◆ **Prompt**: State the number of lines in these records holding "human". Say nothing more.
******************************
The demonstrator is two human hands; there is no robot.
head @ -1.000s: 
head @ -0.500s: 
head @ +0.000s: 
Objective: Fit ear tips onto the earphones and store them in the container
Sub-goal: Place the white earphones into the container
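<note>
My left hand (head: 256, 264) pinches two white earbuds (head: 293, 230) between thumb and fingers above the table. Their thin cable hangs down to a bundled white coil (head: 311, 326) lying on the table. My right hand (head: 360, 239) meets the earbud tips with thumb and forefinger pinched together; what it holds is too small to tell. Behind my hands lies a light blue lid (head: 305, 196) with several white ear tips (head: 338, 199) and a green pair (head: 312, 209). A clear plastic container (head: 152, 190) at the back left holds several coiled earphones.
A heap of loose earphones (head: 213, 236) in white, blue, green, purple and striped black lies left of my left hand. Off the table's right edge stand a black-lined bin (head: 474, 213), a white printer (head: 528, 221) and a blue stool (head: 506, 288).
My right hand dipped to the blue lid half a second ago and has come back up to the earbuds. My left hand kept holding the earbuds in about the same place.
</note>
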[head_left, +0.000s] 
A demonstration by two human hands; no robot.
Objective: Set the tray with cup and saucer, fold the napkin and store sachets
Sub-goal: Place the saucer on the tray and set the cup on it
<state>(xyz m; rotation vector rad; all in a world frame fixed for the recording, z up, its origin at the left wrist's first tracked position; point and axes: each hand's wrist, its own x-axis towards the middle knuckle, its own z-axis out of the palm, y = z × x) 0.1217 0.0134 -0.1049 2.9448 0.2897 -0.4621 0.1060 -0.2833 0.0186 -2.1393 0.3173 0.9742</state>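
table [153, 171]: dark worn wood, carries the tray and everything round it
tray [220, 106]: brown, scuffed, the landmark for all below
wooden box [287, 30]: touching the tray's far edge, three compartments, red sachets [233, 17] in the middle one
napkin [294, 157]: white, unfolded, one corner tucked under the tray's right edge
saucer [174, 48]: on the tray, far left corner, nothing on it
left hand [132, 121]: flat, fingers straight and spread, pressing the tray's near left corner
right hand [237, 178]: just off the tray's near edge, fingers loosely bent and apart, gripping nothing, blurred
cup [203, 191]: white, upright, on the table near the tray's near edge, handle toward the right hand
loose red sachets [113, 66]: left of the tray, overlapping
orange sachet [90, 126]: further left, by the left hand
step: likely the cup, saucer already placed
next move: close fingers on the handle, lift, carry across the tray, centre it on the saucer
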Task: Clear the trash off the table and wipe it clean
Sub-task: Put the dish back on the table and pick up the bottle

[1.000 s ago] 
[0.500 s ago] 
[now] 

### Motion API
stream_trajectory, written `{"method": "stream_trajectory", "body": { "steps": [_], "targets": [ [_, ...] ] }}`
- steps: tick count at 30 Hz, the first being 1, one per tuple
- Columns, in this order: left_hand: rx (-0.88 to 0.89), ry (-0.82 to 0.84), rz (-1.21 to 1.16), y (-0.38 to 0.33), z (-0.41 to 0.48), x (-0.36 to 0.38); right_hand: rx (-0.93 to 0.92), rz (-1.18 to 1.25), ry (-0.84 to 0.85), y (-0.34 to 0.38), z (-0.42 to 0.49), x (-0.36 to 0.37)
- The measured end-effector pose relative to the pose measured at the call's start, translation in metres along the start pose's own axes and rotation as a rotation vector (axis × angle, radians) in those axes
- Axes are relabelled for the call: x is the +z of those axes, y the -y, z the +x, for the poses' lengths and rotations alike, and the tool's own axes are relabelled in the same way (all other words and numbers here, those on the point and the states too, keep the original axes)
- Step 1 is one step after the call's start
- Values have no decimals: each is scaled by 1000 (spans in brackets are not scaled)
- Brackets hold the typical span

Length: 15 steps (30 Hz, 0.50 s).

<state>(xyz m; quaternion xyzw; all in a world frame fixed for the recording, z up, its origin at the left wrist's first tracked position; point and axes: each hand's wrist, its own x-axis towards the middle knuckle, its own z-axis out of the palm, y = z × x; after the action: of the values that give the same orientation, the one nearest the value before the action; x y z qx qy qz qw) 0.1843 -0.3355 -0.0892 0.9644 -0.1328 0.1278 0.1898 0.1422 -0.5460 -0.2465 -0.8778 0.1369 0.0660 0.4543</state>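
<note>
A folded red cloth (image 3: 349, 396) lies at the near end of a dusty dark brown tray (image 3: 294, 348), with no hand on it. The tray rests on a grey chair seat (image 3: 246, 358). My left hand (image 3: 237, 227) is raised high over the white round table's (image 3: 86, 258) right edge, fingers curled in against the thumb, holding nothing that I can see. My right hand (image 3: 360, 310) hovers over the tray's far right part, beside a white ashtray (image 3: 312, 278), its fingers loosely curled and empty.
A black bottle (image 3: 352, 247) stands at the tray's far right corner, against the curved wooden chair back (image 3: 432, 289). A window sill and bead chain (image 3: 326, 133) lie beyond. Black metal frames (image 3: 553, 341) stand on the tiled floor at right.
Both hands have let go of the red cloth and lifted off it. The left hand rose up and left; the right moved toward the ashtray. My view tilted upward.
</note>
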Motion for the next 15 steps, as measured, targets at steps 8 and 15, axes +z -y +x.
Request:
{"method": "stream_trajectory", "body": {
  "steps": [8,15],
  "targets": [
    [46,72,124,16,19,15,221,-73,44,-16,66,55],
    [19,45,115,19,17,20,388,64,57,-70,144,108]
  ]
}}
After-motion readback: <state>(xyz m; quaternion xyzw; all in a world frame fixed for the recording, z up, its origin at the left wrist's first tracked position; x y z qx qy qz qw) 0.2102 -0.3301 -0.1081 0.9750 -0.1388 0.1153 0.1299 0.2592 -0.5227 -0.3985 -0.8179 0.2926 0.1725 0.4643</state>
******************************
◆ **Solution for this task**: 2